# Does this proof work for infinite regular languages

My proof was deemed false because it does not work for infinite regular languages, but I don't understand why.

Prove: "If we remove one string from any nonempty regular set, the resulting set is still regular.

I used to lemmas:

• A set containing only one string is trivially a regular language
• The union operator is closed in the class of regular languages

Given these two lemmas, I made the claim that any regular language $L$ can be written in the form $$L = \bigcup_{e \in L}\{e\}$$

Then, one picks an arbitrary string $r \in L$ to remove, and expresses $L$ in the same manner with $r$ distinct: $$L = \bigcup_{e \in (L - \{r\})}\{e\} \cup \{r\}, \quad r \in L$$

Finally, we simply remove $r$ from the union and obtain: $$L' = \bigcup_{e \in (L - \{r\})}\{e\}$$

$L'$ is also regular by the two lemmas introduced earlier.

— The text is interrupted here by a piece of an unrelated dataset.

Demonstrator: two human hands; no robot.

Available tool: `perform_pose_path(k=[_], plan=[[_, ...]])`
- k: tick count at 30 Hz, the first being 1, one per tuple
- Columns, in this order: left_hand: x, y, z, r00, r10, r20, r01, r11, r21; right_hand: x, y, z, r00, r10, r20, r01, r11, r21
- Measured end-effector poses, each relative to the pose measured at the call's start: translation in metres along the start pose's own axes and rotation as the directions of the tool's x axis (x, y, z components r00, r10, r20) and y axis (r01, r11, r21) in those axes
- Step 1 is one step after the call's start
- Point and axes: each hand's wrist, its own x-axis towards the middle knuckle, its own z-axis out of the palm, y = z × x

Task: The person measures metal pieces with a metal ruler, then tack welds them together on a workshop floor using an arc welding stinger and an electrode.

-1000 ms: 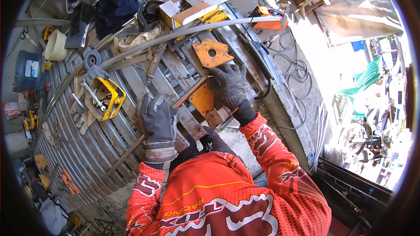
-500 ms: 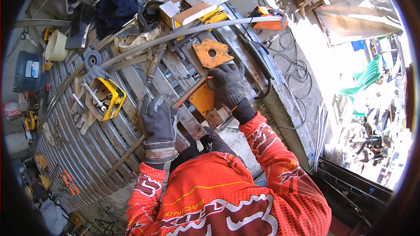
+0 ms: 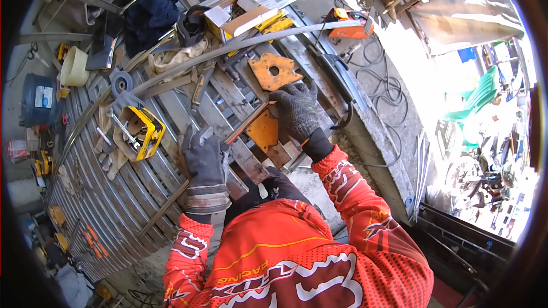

• You implicitly use the proposition "if A and B are regular languages, and $A=B\cup C$, then C is a regular language". This is different from the proposition "the union operator is closed in the class of regular languages". Feb 1, 2018 at 8:34
• "My proof was deemed false because it does not work for infinite regular languages" -- this doesn't seem to be helpful critique. Your proof does not work at all; it has nothing to do with whether $L$ is finite. Feb 1, 2018 at 9:21

The problem with your argument is in the interpretation of the second lemma. Closure under union says "If $L_1$ and $L_2$ are regular languages, then $L_1\cup L_2$ is regular." By induction, then, the union of any finite collection of regular languages is regular. You cannot, however, conclude that the union of an arbitrary collection of regular languages is regular, as Raphael pointed out, since your observation $$L=\bigcup_{e\,\in\, L}\{e\}$$ is true for any language at all, regular or not, so since a single string language is regular, then every language would be regular.

What you could do is exploit some other closure properties of regular languages. For instance

1. If $L_1$ and $L_2$ are regular languages, so is $L_1\cap L_2$.
2. If $L$ is a regular language, its complement $\overline{L}$ is too.
3. We can thus write the set difference $A\setminus B$ as $A\cap\overline{B}$ so regular languages are closed under set difference.
4. If $L$ is any regular language and $e\in L$ is any string in $L$, then $L\setminus \{e\}$ must also be regular.

The problem is that you don't actually show anything.

Every language can be expressed as union of singletons. So being able to write down $L'$ as such does not show it's regular. For all we know, it may not even be recursively enumerable.